Can you restate the lines of the entries below, word for word, from the first one through the line that includes "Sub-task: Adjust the"?

**Items from a dataset:**
++++++
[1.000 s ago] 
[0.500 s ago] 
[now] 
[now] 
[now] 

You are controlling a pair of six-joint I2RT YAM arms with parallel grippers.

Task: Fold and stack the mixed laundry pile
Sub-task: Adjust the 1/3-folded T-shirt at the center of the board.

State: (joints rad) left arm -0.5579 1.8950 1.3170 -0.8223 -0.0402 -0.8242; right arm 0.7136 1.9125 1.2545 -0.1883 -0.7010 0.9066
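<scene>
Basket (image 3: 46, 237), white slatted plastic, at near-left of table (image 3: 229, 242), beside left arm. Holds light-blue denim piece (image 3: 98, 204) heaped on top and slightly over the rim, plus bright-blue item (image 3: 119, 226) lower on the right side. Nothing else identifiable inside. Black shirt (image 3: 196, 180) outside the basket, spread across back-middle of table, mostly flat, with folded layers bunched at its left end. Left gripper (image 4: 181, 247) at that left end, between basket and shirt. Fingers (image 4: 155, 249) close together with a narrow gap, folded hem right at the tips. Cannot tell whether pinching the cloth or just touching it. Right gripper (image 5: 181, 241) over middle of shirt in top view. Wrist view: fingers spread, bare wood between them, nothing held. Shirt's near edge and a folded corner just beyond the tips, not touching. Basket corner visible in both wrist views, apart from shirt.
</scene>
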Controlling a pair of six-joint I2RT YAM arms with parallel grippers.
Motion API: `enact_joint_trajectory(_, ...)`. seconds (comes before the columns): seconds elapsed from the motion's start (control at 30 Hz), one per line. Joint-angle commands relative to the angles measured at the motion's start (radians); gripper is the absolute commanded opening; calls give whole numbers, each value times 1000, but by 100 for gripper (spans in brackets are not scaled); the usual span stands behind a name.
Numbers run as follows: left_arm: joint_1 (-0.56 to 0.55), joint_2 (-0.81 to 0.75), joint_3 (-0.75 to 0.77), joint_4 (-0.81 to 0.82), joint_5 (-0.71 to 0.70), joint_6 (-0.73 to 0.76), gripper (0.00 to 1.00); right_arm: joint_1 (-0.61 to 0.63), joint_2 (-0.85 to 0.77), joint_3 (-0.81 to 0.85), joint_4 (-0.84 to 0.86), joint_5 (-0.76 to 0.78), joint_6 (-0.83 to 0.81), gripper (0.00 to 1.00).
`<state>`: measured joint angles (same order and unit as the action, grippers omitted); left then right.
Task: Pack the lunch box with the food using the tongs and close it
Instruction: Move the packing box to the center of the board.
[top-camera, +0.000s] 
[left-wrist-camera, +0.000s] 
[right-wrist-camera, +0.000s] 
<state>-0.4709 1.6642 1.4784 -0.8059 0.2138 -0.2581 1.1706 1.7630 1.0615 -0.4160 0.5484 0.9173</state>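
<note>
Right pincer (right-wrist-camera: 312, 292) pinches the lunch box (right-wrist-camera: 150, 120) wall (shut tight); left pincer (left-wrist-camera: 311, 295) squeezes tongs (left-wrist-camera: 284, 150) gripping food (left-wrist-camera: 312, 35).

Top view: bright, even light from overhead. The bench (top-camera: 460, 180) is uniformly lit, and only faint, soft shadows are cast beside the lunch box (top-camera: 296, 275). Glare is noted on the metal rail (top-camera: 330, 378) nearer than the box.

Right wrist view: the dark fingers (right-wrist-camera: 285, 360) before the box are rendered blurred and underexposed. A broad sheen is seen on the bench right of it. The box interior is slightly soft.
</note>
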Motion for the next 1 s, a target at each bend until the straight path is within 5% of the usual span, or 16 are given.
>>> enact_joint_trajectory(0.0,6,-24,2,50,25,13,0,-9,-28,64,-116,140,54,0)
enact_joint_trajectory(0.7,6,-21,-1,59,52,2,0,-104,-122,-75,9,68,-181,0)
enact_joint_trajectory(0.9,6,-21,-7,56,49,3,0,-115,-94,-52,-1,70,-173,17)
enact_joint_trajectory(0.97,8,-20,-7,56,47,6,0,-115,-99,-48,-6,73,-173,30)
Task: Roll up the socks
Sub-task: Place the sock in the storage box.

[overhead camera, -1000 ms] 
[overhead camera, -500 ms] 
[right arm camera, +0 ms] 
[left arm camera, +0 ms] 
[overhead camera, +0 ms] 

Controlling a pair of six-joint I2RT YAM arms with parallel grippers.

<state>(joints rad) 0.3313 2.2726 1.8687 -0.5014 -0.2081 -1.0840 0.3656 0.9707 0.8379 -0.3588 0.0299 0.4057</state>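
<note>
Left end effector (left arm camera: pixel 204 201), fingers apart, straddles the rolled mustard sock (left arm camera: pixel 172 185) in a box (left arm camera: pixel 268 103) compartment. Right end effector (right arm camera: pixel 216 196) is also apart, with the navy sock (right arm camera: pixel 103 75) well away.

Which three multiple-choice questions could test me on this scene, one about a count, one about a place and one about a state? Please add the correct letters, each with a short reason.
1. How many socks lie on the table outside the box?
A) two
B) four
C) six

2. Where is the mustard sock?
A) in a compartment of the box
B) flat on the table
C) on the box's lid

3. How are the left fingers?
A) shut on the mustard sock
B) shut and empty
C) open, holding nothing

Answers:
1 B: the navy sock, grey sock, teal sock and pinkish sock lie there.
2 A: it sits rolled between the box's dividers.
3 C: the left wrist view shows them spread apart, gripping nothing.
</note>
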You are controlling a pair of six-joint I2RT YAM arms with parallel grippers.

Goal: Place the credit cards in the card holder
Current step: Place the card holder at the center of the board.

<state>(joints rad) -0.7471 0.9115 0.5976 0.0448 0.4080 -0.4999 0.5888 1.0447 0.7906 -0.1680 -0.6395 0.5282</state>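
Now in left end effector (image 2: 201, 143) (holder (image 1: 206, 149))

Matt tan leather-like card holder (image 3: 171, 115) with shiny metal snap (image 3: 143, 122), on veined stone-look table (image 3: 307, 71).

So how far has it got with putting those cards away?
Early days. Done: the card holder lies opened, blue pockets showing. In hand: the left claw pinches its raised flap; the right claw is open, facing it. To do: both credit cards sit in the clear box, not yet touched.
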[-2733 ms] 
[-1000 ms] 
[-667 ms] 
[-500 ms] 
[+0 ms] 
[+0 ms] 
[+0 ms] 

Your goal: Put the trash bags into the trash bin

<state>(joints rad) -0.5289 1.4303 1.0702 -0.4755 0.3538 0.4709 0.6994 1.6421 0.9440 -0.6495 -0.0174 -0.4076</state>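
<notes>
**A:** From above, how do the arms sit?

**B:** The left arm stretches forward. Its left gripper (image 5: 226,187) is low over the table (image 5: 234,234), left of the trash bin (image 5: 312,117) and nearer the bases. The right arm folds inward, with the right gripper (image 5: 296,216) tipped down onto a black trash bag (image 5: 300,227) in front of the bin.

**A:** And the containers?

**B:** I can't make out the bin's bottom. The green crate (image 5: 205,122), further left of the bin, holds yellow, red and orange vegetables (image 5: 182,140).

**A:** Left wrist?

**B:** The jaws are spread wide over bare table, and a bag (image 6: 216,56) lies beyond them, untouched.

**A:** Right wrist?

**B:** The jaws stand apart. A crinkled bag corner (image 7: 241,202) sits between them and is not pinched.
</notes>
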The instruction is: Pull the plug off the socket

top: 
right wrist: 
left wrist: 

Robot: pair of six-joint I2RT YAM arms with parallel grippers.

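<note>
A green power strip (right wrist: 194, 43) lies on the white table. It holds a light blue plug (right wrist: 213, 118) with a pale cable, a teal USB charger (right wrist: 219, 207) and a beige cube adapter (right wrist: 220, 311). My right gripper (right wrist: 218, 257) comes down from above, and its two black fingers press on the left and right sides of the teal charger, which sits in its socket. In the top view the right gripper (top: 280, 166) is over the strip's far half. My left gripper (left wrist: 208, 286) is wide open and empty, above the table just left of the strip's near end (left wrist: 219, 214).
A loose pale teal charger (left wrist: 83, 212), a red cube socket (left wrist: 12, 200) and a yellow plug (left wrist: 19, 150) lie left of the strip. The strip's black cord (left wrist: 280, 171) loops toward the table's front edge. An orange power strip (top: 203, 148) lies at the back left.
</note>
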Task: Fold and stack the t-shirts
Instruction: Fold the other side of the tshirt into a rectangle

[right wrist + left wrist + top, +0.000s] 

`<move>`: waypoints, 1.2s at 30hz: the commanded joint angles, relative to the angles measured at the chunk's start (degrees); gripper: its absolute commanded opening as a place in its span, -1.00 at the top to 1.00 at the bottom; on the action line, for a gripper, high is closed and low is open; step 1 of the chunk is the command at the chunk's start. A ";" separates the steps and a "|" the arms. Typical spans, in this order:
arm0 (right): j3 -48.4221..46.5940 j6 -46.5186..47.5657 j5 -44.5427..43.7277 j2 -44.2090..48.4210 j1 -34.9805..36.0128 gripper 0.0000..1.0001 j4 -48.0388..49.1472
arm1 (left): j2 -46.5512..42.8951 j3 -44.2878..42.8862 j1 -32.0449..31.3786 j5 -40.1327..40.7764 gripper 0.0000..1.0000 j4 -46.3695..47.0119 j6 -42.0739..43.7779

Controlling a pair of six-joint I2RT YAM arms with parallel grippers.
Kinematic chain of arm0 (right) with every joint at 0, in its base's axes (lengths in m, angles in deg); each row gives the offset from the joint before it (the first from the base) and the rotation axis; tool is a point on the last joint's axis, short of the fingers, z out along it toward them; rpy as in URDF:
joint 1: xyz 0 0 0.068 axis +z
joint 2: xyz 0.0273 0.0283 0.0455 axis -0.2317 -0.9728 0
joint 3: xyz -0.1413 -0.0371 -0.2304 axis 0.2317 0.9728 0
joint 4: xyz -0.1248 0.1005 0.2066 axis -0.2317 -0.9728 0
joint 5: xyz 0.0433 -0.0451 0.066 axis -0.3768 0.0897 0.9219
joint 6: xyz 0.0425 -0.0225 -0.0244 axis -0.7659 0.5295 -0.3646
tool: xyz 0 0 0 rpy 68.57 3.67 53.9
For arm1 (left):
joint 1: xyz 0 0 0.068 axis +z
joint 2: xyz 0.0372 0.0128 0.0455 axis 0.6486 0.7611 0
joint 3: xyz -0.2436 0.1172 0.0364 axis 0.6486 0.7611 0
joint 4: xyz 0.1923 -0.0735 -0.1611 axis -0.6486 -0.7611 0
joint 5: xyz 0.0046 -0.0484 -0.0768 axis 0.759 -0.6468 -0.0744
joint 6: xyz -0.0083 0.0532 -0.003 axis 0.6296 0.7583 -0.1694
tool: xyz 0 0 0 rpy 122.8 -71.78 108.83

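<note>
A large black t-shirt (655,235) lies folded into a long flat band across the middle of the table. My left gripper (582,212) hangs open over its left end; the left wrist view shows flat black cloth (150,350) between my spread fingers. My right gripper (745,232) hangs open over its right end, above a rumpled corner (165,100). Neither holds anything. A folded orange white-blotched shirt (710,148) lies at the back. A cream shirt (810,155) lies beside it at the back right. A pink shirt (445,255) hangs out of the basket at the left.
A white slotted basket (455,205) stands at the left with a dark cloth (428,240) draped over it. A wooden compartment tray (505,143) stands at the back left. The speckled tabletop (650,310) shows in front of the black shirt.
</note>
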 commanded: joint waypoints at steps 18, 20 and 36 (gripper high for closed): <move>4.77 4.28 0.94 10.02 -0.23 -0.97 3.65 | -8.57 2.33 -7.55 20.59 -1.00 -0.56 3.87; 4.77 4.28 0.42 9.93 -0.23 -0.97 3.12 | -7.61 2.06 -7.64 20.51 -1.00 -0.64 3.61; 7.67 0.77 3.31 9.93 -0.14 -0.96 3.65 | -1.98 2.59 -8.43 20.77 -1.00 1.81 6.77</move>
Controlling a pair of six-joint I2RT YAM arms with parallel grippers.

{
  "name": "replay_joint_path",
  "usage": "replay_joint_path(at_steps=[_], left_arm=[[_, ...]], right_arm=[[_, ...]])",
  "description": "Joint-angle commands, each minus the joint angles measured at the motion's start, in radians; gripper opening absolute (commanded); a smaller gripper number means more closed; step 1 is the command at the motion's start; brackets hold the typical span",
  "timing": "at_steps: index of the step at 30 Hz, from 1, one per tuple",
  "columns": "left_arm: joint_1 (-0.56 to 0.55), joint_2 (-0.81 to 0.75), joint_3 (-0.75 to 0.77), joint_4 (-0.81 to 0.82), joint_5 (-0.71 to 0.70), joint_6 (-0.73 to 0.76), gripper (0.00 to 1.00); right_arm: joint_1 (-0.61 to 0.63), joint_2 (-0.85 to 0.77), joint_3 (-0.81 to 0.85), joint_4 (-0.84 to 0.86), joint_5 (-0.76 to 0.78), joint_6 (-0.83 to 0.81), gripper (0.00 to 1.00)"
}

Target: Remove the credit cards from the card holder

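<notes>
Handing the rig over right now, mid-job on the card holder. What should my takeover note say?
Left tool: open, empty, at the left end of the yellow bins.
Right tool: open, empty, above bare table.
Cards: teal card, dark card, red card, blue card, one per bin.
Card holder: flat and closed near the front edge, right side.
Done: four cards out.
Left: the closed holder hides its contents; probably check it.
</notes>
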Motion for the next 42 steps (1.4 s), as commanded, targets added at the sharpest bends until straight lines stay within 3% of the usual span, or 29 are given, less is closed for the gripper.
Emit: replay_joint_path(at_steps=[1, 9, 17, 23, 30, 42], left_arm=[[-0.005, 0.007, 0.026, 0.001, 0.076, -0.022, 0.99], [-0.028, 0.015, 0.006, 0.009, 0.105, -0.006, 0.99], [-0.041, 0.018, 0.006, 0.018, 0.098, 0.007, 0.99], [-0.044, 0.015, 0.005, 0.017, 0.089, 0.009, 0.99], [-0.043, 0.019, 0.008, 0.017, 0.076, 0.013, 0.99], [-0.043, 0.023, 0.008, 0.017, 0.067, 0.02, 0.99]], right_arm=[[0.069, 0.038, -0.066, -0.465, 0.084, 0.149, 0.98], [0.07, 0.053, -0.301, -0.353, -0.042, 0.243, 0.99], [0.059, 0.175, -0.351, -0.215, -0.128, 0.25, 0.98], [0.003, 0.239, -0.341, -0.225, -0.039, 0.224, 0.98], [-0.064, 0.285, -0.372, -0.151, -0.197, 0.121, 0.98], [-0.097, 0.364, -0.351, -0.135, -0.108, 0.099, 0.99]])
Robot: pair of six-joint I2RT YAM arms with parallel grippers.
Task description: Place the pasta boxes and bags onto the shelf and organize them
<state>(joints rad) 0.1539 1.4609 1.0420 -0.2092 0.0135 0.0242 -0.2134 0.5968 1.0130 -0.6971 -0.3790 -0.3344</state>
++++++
**Solution to the problem:**
[1.000 s ago] 
[0.500 s ago] 
[now] 
[now] 
[now] 

You are controlling a pair of six-joint I2RT YAM arms with parallel grippers.

Task: Fold and stack the mixed laundry pile
Sub-task: Adjust the 1/3-folded T-shirt at the center of the board.

The exercise is finished and nothing remains.